Some employers equate married with "stable,", "settled," etc. so a married woman might have an advantage with them. Not saying it's right or correct, just a fact of life that some people think this way.

Also not legal to discriminate on the basis of child-raising history or intentions (of course, it still happens). Some employers are going to look at a woman's left hand, estimate her age, and consider whether she is likely to have (more) children).

I figured a lot of not-so-legal things and that there isn't a whole lot you can do about it.

I just think it's a weird theory because you could argue for both sides and also say that employers may be less likely to hire unmarried people to avoid fraternization between coworkers (not something that would affect business nearly as much as a woman taking maternity leave, but something that could possibly cause inappropriate drama).

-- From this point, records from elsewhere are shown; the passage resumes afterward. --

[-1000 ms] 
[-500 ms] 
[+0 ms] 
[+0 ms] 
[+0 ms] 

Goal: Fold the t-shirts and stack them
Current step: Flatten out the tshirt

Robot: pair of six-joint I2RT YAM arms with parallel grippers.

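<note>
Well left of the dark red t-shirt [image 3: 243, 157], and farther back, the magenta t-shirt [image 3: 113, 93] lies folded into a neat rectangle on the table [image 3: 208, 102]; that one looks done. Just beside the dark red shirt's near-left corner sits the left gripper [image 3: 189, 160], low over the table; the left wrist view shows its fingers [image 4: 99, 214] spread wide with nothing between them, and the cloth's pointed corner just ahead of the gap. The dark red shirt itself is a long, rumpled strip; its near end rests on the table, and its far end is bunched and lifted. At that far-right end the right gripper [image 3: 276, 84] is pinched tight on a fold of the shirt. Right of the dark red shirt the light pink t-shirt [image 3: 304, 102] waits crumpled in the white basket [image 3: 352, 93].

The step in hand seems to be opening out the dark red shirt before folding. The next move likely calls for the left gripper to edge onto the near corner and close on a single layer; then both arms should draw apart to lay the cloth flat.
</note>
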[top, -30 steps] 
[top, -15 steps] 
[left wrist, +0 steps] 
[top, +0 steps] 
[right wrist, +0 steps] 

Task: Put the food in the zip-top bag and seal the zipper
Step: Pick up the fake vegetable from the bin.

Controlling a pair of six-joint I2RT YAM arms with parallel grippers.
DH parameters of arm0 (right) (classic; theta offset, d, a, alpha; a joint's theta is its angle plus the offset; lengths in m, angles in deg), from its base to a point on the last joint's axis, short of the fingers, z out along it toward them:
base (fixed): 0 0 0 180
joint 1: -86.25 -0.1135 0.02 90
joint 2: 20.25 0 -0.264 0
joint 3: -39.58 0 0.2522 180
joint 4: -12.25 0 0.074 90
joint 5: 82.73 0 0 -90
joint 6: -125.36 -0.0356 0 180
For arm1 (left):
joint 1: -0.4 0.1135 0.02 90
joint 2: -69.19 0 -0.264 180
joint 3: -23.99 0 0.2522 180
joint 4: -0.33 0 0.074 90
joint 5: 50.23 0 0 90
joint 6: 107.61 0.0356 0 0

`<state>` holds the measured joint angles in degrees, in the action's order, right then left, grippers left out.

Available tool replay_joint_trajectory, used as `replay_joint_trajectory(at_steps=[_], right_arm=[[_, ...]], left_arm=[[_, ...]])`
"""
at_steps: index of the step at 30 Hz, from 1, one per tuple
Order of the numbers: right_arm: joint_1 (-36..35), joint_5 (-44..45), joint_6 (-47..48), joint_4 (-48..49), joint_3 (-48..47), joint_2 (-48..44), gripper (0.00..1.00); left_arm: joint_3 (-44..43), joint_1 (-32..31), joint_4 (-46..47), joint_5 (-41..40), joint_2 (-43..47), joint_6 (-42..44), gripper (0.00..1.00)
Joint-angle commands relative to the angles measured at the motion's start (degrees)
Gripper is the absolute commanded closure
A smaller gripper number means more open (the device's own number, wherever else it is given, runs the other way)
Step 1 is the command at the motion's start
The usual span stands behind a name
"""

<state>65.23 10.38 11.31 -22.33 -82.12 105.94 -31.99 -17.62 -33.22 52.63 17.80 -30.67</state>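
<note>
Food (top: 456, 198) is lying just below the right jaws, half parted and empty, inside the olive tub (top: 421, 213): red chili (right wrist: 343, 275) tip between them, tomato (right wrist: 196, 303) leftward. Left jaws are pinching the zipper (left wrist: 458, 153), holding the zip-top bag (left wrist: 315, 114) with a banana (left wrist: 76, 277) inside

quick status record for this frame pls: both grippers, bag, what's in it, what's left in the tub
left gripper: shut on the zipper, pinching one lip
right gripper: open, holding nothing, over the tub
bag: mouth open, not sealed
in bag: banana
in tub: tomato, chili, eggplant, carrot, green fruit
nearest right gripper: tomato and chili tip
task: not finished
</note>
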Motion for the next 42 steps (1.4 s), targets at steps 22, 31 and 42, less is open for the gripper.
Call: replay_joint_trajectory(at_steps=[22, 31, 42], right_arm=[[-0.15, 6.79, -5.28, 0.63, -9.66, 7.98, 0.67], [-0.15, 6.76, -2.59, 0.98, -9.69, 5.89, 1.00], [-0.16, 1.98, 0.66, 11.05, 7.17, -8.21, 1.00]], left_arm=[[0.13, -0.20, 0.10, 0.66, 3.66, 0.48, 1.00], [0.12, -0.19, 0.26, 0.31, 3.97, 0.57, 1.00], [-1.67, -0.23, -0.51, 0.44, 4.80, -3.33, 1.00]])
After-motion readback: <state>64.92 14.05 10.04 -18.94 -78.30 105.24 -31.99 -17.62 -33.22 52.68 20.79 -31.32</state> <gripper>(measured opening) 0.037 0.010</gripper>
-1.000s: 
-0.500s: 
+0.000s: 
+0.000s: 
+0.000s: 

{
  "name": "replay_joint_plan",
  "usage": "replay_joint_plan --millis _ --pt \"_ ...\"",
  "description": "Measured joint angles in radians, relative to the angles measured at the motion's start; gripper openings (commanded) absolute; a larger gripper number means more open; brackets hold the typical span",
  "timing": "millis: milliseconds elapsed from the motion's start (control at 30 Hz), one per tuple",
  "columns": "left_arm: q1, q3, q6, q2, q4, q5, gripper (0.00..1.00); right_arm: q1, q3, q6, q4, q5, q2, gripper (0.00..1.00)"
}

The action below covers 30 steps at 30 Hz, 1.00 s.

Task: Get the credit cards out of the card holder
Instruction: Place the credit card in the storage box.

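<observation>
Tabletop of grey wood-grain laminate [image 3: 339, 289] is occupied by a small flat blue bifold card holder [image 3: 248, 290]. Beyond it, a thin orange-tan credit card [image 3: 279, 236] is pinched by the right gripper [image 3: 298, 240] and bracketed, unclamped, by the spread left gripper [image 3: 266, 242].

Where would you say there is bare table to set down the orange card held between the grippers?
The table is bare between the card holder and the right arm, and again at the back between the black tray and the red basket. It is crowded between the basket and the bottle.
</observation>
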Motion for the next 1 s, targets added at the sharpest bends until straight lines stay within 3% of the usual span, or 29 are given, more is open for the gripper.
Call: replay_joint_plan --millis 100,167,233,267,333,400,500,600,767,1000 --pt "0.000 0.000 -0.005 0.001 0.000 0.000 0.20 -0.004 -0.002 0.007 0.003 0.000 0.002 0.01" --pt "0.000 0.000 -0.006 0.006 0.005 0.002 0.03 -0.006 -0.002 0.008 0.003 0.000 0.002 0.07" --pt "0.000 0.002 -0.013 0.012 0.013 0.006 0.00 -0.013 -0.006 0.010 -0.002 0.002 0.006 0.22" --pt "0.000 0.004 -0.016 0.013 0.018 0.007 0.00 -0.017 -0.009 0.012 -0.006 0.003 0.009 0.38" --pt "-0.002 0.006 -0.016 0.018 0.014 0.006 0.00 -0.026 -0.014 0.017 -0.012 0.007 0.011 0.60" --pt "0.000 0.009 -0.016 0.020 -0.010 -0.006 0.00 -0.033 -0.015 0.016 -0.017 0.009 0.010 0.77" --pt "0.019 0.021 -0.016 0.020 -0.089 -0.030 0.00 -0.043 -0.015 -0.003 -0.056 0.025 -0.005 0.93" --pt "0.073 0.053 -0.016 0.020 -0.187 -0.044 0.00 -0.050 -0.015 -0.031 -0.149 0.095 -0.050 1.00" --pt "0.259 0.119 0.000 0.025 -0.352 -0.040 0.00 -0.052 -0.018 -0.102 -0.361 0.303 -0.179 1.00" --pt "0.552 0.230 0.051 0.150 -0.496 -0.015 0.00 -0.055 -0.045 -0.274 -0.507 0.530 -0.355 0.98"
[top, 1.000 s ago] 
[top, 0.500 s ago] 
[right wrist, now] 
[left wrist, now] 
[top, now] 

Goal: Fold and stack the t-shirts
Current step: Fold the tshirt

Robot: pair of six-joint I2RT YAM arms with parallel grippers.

I've never witnessed this personally--maybe it's a big corporation kind of movement? I'm 21, female, and unmarried and got my current job with a very small business (5 employees) almost 2 years ago when I was 19. I'm not only the youngest employee (3 of them are 40 or older, the other is only a year or two older than me), I'm also the only female. I couldn't imagine any thought being put into things like this (which seem weird) when making the decision over whether to hire me. No one I work with, save a friend of mine, has ever expressed any concern over my marital status or anything even remotely pertaining to it.

It's hardly affected me this far along in my career so I don't know whether I should be worried if it will later on.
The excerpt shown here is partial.